■ What the exercise asks ■
Of the entries below, return exactly those lines that fall between the one containing "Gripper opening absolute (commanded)" and the one containing "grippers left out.", the two end lines included.

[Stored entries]
=====

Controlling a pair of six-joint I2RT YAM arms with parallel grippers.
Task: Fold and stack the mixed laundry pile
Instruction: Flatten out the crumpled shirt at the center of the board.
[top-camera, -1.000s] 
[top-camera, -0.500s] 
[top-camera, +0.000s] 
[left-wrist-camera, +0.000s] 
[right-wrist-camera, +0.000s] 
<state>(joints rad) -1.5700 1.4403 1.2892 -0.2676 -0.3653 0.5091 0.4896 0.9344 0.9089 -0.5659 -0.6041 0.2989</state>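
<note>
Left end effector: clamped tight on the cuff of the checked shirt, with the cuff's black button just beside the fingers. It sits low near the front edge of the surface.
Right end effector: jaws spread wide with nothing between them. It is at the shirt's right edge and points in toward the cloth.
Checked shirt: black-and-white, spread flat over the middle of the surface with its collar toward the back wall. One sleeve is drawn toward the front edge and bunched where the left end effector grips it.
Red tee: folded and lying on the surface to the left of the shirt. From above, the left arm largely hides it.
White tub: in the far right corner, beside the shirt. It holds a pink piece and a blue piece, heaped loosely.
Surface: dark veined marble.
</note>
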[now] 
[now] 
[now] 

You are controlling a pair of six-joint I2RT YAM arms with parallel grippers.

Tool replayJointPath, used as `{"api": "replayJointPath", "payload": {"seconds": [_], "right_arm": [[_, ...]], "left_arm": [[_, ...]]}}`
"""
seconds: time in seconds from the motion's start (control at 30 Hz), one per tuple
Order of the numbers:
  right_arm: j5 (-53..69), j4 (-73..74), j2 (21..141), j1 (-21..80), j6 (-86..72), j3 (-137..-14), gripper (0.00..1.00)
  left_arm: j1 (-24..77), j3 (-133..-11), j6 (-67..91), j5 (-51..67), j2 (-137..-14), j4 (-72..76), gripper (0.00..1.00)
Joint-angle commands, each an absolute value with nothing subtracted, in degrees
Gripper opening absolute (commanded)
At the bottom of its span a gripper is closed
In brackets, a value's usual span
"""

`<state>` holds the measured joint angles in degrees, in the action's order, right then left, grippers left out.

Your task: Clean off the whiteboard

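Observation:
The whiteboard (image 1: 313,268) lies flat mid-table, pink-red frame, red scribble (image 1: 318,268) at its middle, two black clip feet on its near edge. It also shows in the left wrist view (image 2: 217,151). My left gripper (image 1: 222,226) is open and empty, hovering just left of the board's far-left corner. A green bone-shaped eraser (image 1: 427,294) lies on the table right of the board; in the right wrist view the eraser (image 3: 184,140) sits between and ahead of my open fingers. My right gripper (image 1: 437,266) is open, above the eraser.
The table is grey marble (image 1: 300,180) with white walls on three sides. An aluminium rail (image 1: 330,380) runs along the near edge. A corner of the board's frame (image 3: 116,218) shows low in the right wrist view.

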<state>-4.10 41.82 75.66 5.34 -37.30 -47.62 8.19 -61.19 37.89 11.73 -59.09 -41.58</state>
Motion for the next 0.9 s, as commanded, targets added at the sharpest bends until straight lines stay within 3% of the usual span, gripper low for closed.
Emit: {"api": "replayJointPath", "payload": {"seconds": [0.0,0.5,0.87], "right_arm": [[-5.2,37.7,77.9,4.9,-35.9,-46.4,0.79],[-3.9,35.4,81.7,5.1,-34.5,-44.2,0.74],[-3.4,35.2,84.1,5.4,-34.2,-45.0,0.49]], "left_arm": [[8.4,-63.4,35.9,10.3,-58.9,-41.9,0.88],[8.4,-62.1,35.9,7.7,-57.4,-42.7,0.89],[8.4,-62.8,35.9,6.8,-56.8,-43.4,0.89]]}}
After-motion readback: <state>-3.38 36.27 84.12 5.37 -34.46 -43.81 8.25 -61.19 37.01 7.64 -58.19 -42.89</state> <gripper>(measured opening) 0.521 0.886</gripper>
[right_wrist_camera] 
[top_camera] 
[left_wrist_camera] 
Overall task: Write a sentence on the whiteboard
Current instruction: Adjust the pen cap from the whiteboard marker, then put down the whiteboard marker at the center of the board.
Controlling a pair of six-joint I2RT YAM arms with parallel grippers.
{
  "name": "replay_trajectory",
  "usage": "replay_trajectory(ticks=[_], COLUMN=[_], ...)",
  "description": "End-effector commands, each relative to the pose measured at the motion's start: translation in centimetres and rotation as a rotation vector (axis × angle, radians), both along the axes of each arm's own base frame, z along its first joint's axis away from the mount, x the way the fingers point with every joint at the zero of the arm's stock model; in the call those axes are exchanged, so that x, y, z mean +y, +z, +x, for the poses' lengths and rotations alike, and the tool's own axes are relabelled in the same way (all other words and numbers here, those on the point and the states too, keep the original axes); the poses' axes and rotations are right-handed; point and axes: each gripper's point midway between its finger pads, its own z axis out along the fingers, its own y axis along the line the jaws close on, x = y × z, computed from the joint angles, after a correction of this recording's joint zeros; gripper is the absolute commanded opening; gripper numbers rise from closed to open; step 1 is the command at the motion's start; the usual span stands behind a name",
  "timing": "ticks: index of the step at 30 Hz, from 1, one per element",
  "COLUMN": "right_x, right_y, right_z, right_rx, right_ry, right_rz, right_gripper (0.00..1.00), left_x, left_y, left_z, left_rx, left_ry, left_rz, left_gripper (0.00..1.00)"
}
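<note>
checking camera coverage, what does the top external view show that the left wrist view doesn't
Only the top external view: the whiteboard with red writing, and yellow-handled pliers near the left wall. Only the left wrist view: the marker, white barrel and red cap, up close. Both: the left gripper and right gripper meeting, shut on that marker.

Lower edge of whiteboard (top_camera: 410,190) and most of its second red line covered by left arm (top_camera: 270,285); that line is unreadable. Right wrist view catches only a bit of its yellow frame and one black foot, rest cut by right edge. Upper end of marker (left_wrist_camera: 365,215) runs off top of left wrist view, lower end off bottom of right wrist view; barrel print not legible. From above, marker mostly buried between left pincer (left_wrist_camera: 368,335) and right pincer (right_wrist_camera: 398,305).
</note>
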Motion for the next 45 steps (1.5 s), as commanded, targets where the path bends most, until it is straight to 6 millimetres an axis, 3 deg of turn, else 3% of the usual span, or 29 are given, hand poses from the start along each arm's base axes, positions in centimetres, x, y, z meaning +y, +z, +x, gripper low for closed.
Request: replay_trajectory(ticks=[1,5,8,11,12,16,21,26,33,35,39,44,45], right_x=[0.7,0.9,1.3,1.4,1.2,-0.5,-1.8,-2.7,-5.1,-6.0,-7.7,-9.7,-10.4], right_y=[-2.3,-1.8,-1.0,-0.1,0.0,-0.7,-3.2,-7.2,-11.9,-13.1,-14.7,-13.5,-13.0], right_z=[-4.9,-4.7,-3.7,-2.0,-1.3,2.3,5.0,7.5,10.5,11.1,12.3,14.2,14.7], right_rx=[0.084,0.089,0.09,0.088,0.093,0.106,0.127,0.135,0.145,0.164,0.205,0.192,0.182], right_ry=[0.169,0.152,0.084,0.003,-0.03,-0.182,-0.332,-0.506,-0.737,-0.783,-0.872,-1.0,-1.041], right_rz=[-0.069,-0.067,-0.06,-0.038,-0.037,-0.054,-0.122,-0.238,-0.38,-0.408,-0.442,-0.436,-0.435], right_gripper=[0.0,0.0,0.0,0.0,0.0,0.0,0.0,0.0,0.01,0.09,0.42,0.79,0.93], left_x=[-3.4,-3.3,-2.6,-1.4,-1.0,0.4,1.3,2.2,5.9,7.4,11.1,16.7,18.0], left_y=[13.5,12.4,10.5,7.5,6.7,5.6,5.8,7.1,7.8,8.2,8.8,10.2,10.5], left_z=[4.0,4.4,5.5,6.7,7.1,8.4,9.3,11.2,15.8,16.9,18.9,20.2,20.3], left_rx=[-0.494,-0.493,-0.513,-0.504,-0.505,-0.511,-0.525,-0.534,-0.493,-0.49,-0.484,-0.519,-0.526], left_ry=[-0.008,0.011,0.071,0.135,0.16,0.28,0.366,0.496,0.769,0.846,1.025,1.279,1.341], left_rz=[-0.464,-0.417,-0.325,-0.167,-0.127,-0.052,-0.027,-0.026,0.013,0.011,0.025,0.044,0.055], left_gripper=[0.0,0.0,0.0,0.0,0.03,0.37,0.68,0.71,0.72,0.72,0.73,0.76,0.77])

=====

■ Task response ■
Gripper opening absolute (commanded)
At the bottom of its span a gripper is closed
In brackets, a value's usual span
"""

`<state>` holds the measured joint angles in degrees, in the action's order, right then left, grippers left out.

That completes the answer.